Description of the task. Given the material below, output exactly the lines from the line with "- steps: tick" to the line with "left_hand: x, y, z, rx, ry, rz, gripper", both ends included, and no other lines.

Provided data.
##############################

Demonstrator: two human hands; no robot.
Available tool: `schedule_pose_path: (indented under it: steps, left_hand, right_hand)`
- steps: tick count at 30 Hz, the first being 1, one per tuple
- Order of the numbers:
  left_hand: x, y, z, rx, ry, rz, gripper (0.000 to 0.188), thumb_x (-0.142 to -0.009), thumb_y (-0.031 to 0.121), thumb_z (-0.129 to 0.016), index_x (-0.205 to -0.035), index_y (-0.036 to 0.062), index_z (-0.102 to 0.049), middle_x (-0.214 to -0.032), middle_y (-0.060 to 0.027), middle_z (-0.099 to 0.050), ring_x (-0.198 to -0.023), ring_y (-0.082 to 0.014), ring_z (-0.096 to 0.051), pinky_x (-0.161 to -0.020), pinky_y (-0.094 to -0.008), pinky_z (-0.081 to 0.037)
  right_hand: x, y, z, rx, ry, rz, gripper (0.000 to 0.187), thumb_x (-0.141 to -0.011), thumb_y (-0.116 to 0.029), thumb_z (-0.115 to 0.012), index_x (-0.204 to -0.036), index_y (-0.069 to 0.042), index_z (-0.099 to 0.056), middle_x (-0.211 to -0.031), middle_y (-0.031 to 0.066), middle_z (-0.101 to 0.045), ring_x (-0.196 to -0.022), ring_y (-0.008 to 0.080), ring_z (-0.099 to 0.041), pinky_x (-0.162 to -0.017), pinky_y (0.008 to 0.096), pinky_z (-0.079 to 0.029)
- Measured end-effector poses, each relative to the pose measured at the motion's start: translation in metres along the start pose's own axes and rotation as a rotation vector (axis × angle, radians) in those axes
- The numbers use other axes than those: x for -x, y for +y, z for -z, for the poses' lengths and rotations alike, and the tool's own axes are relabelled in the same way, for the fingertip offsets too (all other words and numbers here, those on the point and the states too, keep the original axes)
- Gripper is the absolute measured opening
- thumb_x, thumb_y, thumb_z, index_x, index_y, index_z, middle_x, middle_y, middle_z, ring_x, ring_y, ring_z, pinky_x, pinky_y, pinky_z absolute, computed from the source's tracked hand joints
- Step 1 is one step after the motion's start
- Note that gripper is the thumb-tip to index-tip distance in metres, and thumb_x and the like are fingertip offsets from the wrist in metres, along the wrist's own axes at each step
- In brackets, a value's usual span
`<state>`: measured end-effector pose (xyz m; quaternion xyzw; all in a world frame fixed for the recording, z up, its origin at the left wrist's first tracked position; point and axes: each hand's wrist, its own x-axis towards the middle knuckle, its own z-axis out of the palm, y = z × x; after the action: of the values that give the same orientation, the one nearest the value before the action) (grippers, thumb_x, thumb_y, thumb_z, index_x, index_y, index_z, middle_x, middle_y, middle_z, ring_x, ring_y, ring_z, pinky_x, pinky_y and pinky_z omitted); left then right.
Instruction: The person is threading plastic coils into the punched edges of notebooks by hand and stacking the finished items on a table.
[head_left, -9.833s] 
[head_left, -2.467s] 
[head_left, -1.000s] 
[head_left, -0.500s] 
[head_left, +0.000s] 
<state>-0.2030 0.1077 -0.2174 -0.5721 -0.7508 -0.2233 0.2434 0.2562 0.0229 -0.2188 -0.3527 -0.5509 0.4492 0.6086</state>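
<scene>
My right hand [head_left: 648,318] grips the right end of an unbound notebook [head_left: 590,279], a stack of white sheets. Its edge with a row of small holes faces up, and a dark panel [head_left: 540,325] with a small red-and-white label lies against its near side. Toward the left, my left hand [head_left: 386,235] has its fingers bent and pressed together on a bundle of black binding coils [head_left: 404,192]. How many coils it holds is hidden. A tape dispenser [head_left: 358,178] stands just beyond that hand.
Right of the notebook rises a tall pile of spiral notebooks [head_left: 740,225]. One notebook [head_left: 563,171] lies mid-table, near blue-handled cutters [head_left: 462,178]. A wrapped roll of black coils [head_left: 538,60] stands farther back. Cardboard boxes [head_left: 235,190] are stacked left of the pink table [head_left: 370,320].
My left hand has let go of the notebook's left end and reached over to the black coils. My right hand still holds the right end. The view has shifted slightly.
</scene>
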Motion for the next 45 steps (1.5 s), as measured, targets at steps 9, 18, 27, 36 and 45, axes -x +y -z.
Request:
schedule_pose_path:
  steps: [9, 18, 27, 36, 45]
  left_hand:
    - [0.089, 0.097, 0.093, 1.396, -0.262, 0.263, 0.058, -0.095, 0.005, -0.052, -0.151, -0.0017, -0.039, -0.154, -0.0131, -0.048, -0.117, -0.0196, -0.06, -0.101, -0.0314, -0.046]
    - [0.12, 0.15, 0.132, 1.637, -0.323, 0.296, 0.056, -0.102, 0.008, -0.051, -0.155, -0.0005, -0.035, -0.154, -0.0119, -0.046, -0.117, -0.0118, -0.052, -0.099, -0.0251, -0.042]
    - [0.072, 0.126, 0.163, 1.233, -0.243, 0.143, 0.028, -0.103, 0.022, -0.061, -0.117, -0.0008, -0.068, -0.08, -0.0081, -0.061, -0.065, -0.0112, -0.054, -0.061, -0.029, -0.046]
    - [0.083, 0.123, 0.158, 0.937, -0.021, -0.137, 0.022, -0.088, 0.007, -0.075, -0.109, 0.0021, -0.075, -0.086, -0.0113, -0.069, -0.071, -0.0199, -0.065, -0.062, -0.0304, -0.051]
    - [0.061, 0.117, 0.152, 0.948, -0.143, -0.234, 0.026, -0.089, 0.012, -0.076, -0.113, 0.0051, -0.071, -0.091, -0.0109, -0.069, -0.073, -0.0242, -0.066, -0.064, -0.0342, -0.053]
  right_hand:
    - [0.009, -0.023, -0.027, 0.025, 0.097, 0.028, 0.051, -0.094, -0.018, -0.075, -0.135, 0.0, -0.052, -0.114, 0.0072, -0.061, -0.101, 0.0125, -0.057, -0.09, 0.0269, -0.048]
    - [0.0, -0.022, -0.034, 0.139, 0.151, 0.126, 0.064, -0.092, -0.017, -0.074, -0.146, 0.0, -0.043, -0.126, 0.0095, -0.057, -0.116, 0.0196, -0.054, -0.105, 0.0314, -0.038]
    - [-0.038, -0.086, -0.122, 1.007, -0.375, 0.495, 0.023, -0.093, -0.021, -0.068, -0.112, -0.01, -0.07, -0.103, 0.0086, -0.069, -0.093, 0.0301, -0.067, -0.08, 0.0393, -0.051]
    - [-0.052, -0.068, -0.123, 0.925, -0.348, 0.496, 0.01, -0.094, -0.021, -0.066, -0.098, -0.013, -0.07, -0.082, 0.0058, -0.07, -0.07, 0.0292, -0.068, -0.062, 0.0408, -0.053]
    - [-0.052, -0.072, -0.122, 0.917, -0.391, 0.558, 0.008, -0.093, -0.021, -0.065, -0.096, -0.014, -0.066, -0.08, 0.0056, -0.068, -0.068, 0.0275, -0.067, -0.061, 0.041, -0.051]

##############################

Exercise output.
- steps: tick count at 30 Hz, the first being 1, one per tuple
- Order of the numbers:
  left_hand: x, y, z, rx, ry, rz, gripper (0.000 to 0.188), thumb_x (-0.142 to -0.009), thumb_y (-0.031 to 0.121), thumb_z (-0.129 to 0.016), index_x (-0.205 to -0.035), index_y (-0.036 to 0.062), index_z (-0.102 to 0.049), middle_x (-0.214 to -0.032), middle_y (-0.060 to 0.027), middle_z (-0.099 to 0.050), ring_x (-0.198 to -0.023), ring_y (-0.082 to 0.014), ring_z (-0.096 to 0.051), pinky_x (-0.161 to -0.020), pinky_y (-0.094 to -0.008), pinky_z (-0.081 to 0.037)

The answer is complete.